__About this exercise__
Below are some records; copy them word for word and drop the pictures.

(Available data Opens)

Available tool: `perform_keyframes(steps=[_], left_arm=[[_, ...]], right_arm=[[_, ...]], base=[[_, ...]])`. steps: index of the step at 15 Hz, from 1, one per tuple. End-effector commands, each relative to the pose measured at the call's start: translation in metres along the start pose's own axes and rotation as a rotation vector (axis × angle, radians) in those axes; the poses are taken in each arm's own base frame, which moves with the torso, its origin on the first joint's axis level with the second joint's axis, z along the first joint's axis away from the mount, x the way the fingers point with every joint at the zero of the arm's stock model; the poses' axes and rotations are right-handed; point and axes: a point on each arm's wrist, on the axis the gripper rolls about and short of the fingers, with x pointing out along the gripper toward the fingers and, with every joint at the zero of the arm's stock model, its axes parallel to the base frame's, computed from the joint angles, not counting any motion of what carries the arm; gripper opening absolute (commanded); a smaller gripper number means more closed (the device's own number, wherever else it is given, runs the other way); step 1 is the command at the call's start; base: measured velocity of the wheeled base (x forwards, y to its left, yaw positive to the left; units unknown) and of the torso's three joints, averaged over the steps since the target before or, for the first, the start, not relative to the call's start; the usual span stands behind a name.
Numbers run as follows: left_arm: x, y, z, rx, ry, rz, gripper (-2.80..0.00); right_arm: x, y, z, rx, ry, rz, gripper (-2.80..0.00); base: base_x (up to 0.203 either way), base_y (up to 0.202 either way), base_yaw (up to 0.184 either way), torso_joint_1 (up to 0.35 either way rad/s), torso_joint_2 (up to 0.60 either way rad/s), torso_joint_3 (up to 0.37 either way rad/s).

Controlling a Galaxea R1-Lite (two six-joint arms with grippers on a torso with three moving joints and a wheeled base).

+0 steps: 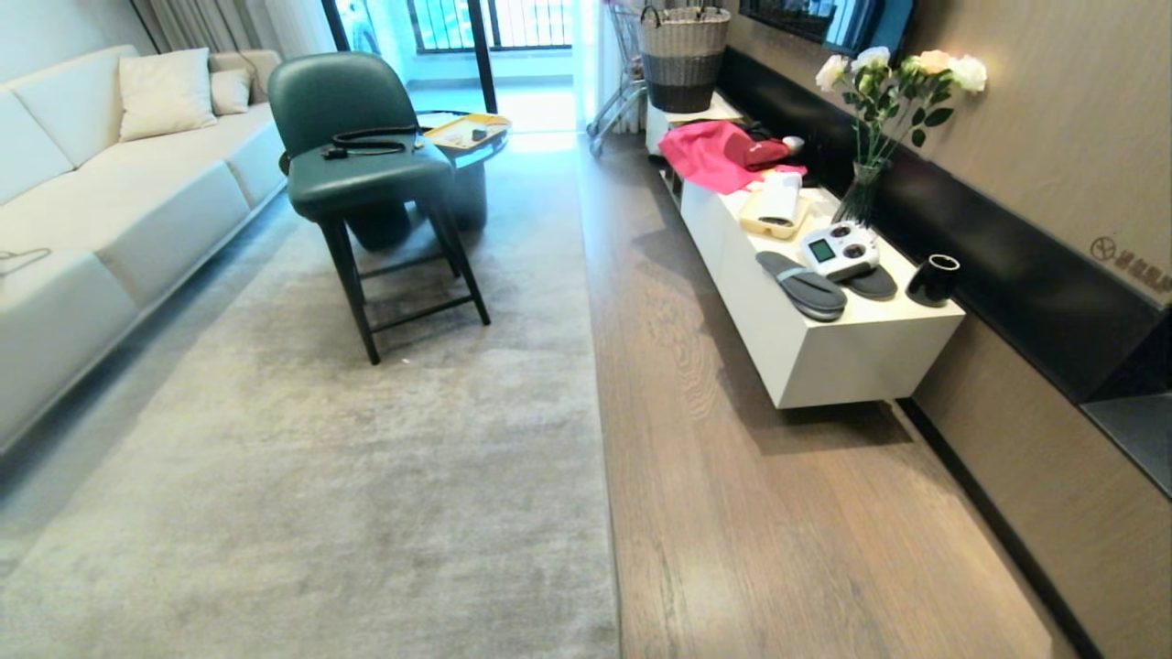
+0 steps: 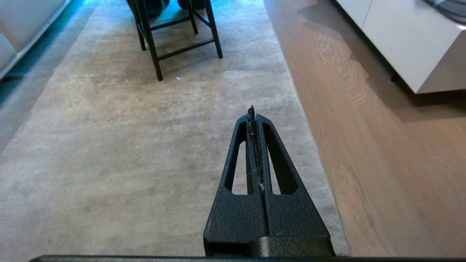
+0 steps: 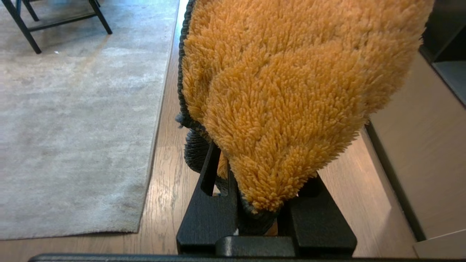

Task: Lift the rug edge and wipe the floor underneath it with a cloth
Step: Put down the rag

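Note:
The grey-beige rug lies flat, and its rug edge point(image 1: 600, 439) runs straight along the brown wood floor point(image 1: 732, 476). Neither arm shows in the head view. My left gripper point(image 2: 253, 113) is shut with nothing in it, hanging over the rug close to the rug edge point(image 2: 309, 138). My right gripper point(image 3: 260, 174) is shut on the shaggy orange cloth point(image 3: 291, 91), whose dark grey side point(image 3: 194, 153) bulges past one finger point(image 3: 213, 171). It hangs above the floor point(image 3: 167, 189) beside the rug corner point(image 3: 136, 227). The cloth hides the fingertips.
A green chair point(image 1: 357, 156) with black legs stands on the rug, with a round table point(image 1: 467, 146) behind it. A white sofa point(image 1: 110, 201) lines the left. A white low cabinet point(image 1: 824, 348) on the right carries slippers, a pink fabric and a flower vase.

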Motion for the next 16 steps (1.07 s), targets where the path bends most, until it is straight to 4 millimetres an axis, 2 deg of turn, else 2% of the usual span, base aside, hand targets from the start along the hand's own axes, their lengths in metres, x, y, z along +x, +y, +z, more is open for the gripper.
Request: perform_keyframes(steps=[1,8,16], left_arm=[[0.0,0.0,-0.0002,0.0,0.001,0.0,-2.8],[0.0,0.0,-0.0002,0.0,0.001,0.0,-2.8],[0.0,0.0,-0.0002,0.0,0.001,0.0,-2.8]], right_arm=[[0.0001,0.0,0.0,0.0,0.002,0.001,-2.8],[0.0001,0.0,0.0,0.0,0.002,0.001,-2.8],[0.0001,0.0,0.0,0.0,0.002,0.001,-2.8]], base=[[0.0,0.0,0.0,0.034,-0.45,-0.389],[0.0,0.0,0.0,0.118,-0.48,-0.37],[0.0,0.0,0.0,0.181,-0.54,-0.361]])
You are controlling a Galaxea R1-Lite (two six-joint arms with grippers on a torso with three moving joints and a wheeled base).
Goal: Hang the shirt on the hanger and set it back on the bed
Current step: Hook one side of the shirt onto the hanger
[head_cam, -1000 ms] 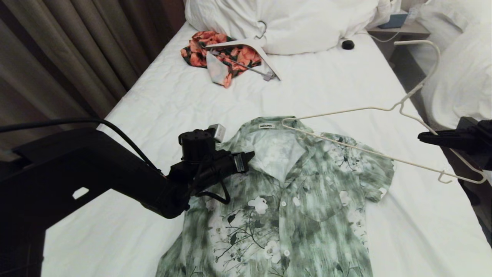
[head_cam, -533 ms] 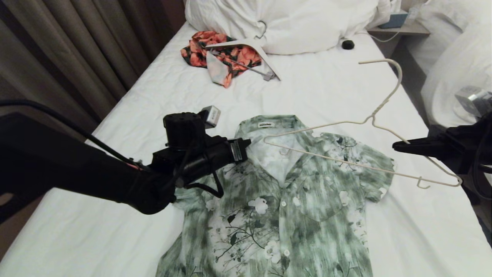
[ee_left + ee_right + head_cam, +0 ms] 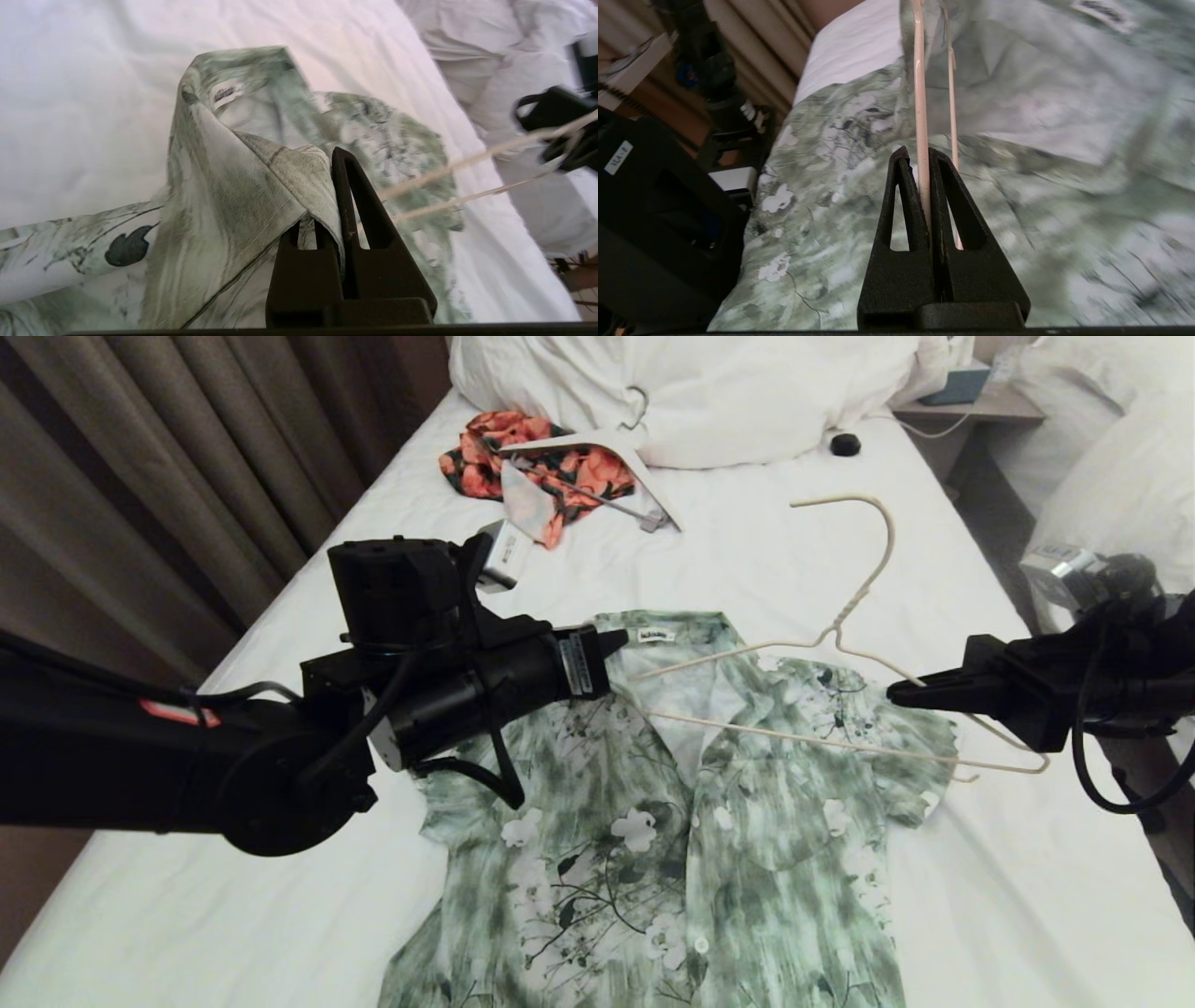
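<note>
Two grips, one risk: the wire snagging on cloth.
The left gripper [image 3: 611, 644] pinches the collar of the green-and-white flowered shirt [image 3: 672, 821] on the white-sheeted bed [image 3: 794, 551]; the right gripper [image 3: 901, 691] clamps the thin cream wire hanger [image 3: 840, 625], whose tip may miss the opening.

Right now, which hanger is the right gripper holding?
The thin cream wire hanger, held by the right gripper above the shirt; the thick white hanger lies near the pillows.

The shirt [image 3: 691, 803] lies on the bed [image 3: 794, 560], the hanger [image 3: 840, 644] over its collar.
</note>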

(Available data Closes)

__Reply__
Available tool: `perform_keyframes(steps=[_], left_arm=[[_, ...]], right_arm=[[_, ...]], base=[[_, ...]])`. steps: index of the step at 15 Hz, from 1, one per tuple. End-effector commands, each relative to the pose measured at the call's start: translation in metres along the start pose's own axes and rotation as a rotation vector (axis × angle, radians) in those axes; the poses are taken in each arm's own base frame, which moves with the torso, its origin on the first joint's axis level with the second joint's axis, z along the first joint's axis away from the mount, x the way the fingers point with every joint at the zero of the arm's stock model; the poses' axes and rotations are right-handed; point and axes: a point on each arm's wrist, on the axis the gripper rolls about and short of the fingers, with x pointing out along the gripper toward the fingers and, with every joint at the zero of the arm's stock model, its axes parallel to the base frame's, computed from the joint angles, not counting any motion of what carries the arm; gripper opening absolute (commanded); a smaller gripper number means more closed (the device's own number, wherever else it is given, runs the other way); step 1 is the command at the call's start; base: measured velocity of the wheeled base (x forwards, y to its left, yaw positive to the left; units unknown) and of the torso's three joints, averaged over the steps since the target before or, for the first, the start, not relative to the call's start; the usual span stands behind a name.
Numbers run as follows: left_arm: x, y, z, rx, ry, rz, gripper (-2.80..0.00); right_arm: x, y, z, rx, ry, rz, gripper (-2.80..0.00); base: base_x (up to 0.203 either way), base_y (up to 0.202 either way), base_yaw (up to 0.184 either way), torso_joint_1 (up to 0.35 either way rad/s), torso_joint_2 (up to 0.60 either way rad/s), torso_joint_3 (up to 0.37 either way rad/s).

Controlling a Galaxea R1-Lite (two six-joint arms with grippers on a torso with three moving joints and a wheeled base).

+0 steps: 
+0 steps: 
+0 steps: 

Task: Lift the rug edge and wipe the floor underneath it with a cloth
Step: Put down the rag

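Note:
The grey-beige rug lies flat, and its rug edge point(image 1: 600, 439) runs straight along the brown wood floor point(image 1: 732, 476). Neither arm shows in the head view. My left gripper point(image 2: 253, 113) is shut with nothing in it, hanging over the rug close to the rug edge point(image 2: 309, 138). My right gripper point(image 3: 260, 174) is shut on the shaggy orange cloth point(image 3: 291, 91), whose dark grey side point(image 3: 194, 153) bulges past one finger point(image 3: 213, 171). It hangs above the floor point(image 3: 167, 189) beside the rug corner point(image 3: 136, 227). The cloth hides the fingertips.
A green chair point(image 1: 357, 156) with black legs stands on the rug, with a round table point(image 1: 467, 146) behind it. A white sofa point(image 1: 110, 201) lines the left. A white low cabinet point(image 1: 824, 348) on the right carries slippers, a pink fabric and a flower vase.
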
Motion for the next 16 steps (1.07 s), targets where the path bends most, until it is straight to 4 millimetres an axis, 2 deg of turn, else 2% of the usual span, base aside, hand targets from the start along the hand's own axes, their lengths in metres, x, y, z along +x, +y, +z, more is open for the gripper.
Request: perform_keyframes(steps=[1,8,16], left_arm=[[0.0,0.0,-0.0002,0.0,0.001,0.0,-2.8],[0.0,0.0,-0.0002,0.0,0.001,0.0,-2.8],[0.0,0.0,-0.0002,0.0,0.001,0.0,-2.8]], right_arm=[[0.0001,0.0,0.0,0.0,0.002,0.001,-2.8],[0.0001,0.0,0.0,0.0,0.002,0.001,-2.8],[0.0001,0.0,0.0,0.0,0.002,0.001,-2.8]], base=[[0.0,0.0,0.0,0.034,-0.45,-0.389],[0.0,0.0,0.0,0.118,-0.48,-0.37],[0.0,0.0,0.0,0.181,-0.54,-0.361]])
You are controlling a Galaxea R1-Lite (two six-joint arms with grippers on a torso with three moving joints and a wheeled base).
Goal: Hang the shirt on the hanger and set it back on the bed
Current step: Hook one side of the shirt onto the hanger
[head_cam, -1000 ms] 
[head_cam, -533 ms] 
[ee_left + ee_right + head_cam, +0 ms] 
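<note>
Two grips, one risk: the wire snagging on cloth.
The left gripper [image 3: 611, 644] pinches the collar of the green-and-white flowered shirt [image 3: 672, 821] on the white-sheeted bed [image 3: 794, 551]; the right gripper [image 3: 901, 691] clamps the thin cream wire hanger [image 3: 840, 625], whose tip may miss the opening.

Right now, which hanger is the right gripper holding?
The thin cream wire hanger, held by the right gripper above the shirt; the thick white hanger lies near the pillows.

The shirt [image 3: 691, 803] lies on the bed [image 3: 794, 560], the hanger [image 3: 840, 644] over its collar.
</note>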

What needed an answer now has one.